I see myself... as a skilled facilitator--opening doors for young people to new possibilities for action, new visions for the future, and new understandings of the current world order.
I see you... as an inherently wise and experienced individual with a unique worldview that every single person in the classroom has the honor and the right to learn from.
I believe that the purpose of education is to make us more human and that means education that:
a.draws out our best attributes through learning new skills and new perspectives of the world
b. uses those skills and characteristics to create positive change for a more socially and environmentally just future
I believe that a side effect of “becoming more human” is that it puts us on a path towards finding a "right livelihood", work that is satisfying and is aligned with your moral convictions and vision for the world.
I agree wholly that ALL education is political, my classroom included. As Paolo Freire (1987) once wrote:
"This is a great discovery, education is politics! When a teacher discovers that he or she is a politician too, the teacher has to ask, What kind of politics am I doing in the classroom? That is, in favor of whom am I being a teacher? All teachers work in favor of something and against something."
I believe that ALL education is biased. If a teacher is presenting something to you and they say it is "objective", I believe there is a hidden agenda. Even in the presentation of multiple perspectives on a single topic, there is bias in the fact that this topic was chosen over so many others.

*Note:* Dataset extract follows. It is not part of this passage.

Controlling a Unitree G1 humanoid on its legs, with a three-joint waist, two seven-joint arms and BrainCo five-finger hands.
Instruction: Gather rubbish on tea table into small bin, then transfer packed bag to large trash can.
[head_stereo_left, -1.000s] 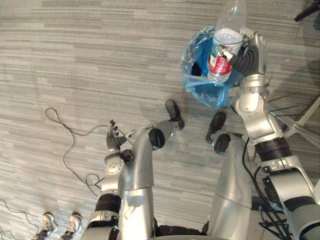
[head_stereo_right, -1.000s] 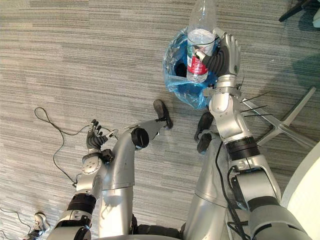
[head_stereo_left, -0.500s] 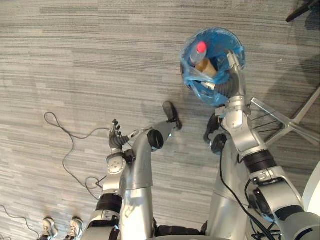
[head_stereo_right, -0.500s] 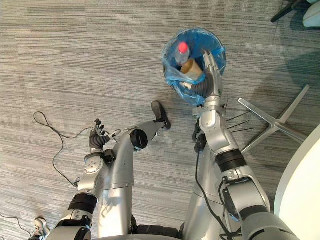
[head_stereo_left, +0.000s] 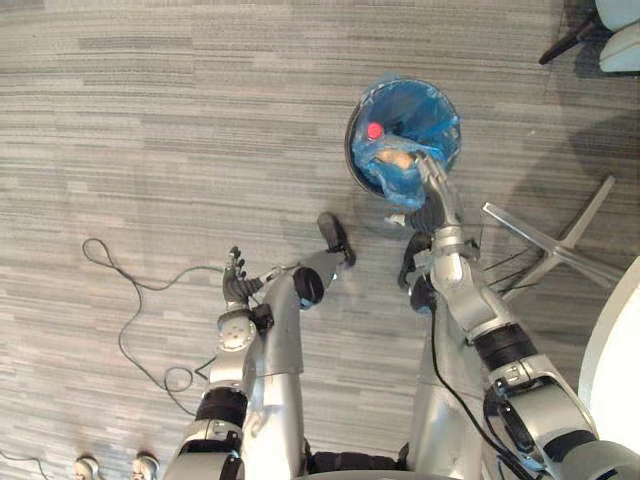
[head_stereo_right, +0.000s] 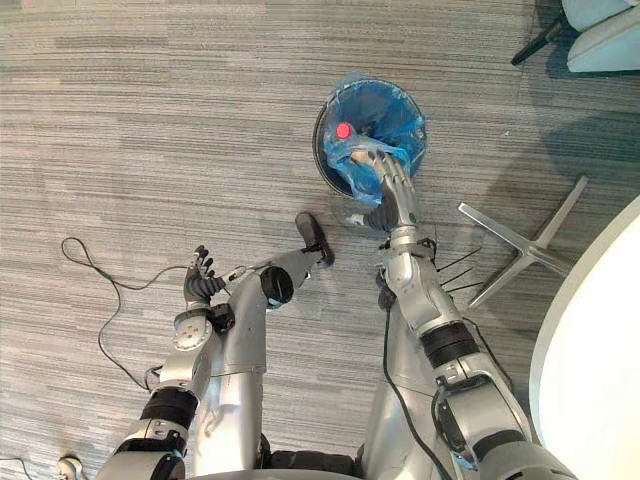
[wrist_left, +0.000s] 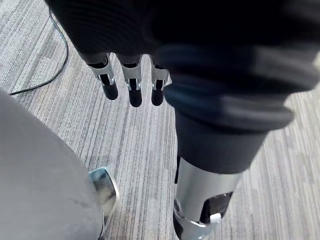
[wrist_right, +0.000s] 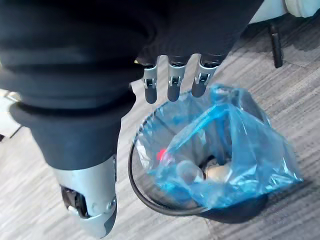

In my classroom, I aim to be upfront with my agenda. This agenda is to both offer multiple sides to issues and also to present a perspective that I believe is missing from most mainstream classrooms. I want to empower you to respectfully disagree with this perspective at any point. I will also push you to find facts/sources that support your opinions so that you can more strongly articulate yourself and either you will shift my perspective or we can agree to see things differently.
I believe that many education practices (NOT ALL) alienate students and promote an unhealthy level of competition with far less emphasis on skills for cooperation. This methodology is a cause and effect of our greater national and global systems which I believe are at the root of many of the social, political and environmental crises that we face today.
I also believe that some education practices are a form of "structural violence" and promote racism, sexism, militarism, and ethnocentrism.
I have great optimism for the future. I believe that if our education systems (both formal and informal) can empower people with the practical skills and self confidence for creating positive change from the inside out, then we can create a just and sustainable future where both natural and human worlds will not only SURVIVE, but THRIVE.
And the good news is that the journey towards that future will BE CREATIVE, QUIRKY, BRilliaNT AND FUN!!!!